Monday, February 16, 2009

A fancy ryokan

I received my work visa to live and work in Japan for the next year! I have my passport stamps, my "alien" card, and even a library card from a local library that has a whole wall of books in English and even some in Spanish!

To celebrate my work visa, Itsumi treated me to a weekend getaway at a beautiful ryokan, or Japanese traditional inn, in the Kawazu area where we looked at cherry blossoms (see the previous post). The ryokan was beautiful, with several beautiful indoor and outdoor hot springs and traditional tatami-mat rooms, but the best part was the amazing food!
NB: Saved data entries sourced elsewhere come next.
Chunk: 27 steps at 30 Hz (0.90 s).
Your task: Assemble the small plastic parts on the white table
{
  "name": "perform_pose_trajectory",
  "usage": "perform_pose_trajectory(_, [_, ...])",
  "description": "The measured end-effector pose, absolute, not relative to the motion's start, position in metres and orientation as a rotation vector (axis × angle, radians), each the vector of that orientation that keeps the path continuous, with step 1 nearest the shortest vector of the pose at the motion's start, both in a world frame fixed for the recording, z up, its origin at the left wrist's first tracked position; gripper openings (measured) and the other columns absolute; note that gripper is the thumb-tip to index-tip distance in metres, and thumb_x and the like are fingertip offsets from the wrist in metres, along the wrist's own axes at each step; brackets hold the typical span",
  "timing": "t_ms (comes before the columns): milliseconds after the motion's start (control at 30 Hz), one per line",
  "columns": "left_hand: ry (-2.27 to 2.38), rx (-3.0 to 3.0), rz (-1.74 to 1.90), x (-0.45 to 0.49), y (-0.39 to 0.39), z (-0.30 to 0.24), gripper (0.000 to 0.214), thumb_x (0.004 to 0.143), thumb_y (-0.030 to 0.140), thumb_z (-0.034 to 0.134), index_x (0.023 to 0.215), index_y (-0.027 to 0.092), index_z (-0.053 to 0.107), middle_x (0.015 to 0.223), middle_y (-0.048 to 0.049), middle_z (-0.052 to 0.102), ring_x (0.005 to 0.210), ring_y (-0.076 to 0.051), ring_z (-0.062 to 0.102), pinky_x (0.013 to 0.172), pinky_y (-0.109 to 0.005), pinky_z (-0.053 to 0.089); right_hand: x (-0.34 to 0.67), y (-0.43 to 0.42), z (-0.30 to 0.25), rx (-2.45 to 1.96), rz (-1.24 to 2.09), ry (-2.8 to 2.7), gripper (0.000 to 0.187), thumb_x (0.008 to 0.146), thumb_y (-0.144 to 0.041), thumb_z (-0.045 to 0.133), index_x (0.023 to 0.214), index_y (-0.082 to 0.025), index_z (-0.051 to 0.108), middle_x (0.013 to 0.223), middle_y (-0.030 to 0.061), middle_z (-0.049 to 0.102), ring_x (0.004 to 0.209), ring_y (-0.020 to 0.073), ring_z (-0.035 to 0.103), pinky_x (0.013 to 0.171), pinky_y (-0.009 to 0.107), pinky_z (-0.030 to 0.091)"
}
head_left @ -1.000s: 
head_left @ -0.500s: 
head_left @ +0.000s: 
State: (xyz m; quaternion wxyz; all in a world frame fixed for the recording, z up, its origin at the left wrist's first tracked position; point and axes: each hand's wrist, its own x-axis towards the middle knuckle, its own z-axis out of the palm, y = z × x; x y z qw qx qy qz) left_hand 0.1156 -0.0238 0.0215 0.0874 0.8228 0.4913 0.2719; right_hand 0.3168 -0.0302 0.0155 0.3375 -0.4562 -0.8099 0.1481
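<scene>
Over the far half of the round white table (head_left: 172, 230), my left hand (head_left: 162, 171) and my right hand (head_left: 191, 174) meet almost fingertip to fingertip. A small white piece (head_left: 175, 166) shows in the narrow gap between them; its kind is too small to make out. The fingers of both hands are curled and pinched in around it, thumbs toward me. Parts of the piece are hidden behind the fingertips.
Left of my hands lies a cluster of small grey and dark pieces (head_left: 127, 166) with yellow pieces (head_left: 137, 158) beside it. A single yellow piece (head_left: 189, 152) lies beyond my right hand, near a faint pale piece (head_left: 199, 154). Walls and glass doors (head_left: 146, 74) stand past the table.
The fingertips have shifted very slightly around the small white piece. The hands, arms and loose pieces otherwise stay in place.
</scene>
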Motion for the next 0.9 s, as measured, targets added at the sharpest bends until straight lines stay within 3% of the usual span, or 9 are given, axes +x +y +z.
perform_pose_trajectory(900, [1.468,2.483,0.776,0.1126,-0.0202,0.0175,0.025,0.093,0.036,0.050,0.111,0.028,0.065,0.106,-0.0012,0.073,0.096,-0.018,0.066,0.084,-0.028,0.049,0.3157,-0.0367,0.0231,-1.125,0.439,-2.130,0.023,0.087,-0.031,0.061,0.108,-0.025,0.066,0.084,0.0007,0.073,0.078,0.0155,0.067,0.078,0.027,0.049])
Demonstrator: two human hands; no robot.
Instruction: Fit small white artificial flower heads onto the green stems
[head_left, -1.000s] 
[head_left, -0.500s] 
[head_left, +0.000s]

This was our dinner spread, and we were served more dishes even after I took this picture!

The seating was traditional Japanese style, cushions on a tatami mat floor.

This is a beautiful sashimi (raw fish) platter, with four different kinds of fish from the local area, as well as shellfish.

Turban shell shellfish

Clockwise from the lowest point: octopus, shiitake mushrooms, two types of hu (cooked soybean gluten), turnips, show peas, and another type of hu. Center: bamboo shoots.

Clockwise from top left: salad dressing, pounded mochi cake flavored with cherry blossom leaves, salad, soymilk tofu, half-cooked egg. The center tray contains small appetizers.

At one point I counted 40 vessels on our table, and the server had already taken away some empty bowls at that time. There must have been at least 50 in total.

In Japan, people really like to cook their own food at their table. I think it's all about the freshness. On the right is shabu shabu, and on the left is a steamed rice dish.

Shabu shabu is a dish that involves swishing a piece of raw fish or meat around in a pan of boiling water until it is semi-cooked. Then you dip it in a delicious shabu shabu sauce, and eat it! You can make shabu shabu from fish, beef or pork, but of course you must cook the pork fully. You also boil delicious vegetables in the water. This is fish shabu shabu.

This is a fancy dish of soymilk tofu, with salad in the background.

The half-cooked egg is a garnish for the salad, along with salad dressing, and it was very good!

Just when we were almost finished, the server brought us deep fried shrimp croquettes, lotus root and other vegetables, and a gelatin type dessert which was not the actual dessert, just an appetizer dessert.

I'm not big on octopus, but Itsumi likes it!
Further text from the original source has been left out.